● **EXERCISE INSTRUCTIONS**
Go through the data and tally the lines that hold the string "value". Reply with the total alone.

________________________________________

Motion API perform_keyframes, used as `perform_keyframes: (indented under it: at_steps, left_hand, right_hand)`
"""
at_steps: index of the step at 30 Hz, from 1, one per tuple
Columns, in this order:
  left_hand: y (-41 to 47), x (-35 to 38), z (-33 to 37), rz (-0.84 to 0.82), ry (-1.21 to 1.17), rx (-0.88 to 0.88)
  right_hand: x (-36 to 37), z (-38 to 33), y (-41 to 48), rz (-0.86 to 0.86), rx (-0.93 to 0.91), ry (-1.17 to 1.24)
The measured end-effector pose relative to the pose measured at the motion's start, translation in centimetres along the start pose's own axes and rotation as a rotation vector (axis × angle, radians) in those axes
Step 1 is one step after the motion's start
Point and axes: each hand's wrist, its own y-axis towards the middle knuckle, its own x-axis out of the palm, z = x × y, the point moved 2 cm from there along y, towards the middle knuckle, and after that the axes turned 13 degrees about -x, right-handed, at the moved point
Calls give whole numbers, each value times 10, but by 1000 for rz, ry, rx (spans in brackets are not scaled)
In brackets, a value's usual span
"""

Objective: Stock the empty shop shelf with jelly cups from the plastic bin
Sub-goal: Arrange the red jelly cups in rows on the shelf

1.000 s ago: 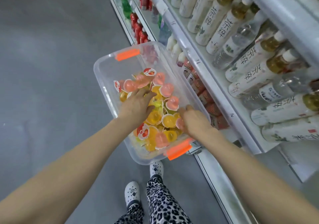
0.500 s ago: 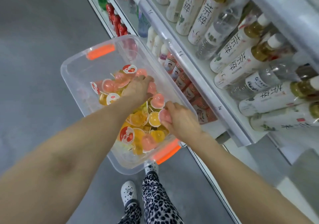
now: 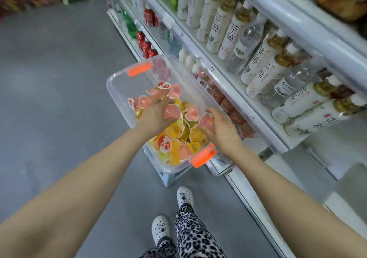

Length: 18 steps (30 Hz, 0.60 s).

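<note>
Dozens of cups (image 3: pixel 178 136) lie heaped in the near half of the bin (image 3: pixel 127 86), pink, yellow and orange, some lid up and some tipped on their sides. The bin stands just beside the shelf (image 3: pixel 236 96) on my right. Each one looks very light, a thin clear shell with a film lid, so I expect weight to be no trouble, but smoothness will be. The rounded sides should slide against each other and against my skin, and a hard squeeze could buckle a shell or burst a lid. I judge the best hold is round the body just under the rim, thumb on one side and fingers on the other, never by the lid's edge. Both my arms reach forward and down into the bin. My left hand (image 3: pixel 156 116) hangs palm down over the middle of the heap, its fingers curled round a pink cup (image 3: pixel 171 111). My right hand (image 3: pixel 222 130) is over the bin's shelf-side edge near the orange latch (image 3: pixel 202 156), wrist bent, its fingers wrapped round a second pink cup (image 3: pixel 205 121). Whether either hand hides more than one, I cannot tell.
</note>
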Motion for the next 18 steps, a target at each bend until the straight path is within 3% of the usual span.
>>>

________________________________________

● **EXERCISE RESULT**
2